Tom wondered what it would be like to doubt the realities, the very machinery under his hands, to assume that although it had always worked it might not work this time. He could not conceive that state of mind, or how a man could live in it without going insane. Every time he saw these tortured kids saying, "Well, maybe, but what if ..." he was glad to be nothing more than a ship captain who knew his machinery was exactly what it was supposed to be and nothing else.

But, in a way, it was nice for the lads too. After thousands of years of man's almost rabid determination to destroy the brightest and best of his young, the world had finally found a place for the bright boy.

This morning, probably because of the early dawn hour, there were only two of them in the generator room. As expected, they were arguing over the space-jump band. Frank was standing over to one side, observing but not participating. His cap was pushed back on his blond head, his big face expressionless. It was common gossip throughout flight crews everywhere that Frank, blindfolded, could take a cruiser apart and put it back together without missing a motion.

"The jump band is founded on the basic of the Moebius strip," one student E was saying heatedly. "This little gadget sends out a field in the shape of such a strip, a band with a half twist before rejoined. Its width is as variable as we need it, up to a light-year."

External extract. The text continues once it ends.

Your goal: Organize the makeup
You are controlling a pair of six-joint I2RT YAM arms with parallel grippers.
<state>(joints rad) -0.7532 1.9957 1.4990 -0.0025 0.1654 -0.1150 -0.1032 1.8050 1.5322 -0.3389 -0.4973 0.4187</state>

"Only it hasn't any width at all," the other student argued. "That's the whole point. The Moebius strip has only one edge, so it can't have width. We enter that edge, go through a line that doesn't exist, and come out a light-year away, without taking any longer than the time to pass a point."

"But that's what happens, not how," the other shouted angrily. "Everybody knows what happens. Tell me how and maybe I'll listen."

Tom caught his flight engineer's eye and signaled with his head that it might be a good idea to get rid of the students. Any other time it would be all right, a part of their stand-by job, but they'd got word last night to have the ship in readiness from six o'clock on. They might have to wait all day, but then again, some E might get an idea and want to go shooting out to Eden right off.

Frank caught the signal, grinned, and began to herd the two students toward the door. They were in such heated argument now, accusing one another of parrot repetition instead of thinking for himself, that they didn't realize that they were being nudged out of the ship, down its ramp, and out on the field.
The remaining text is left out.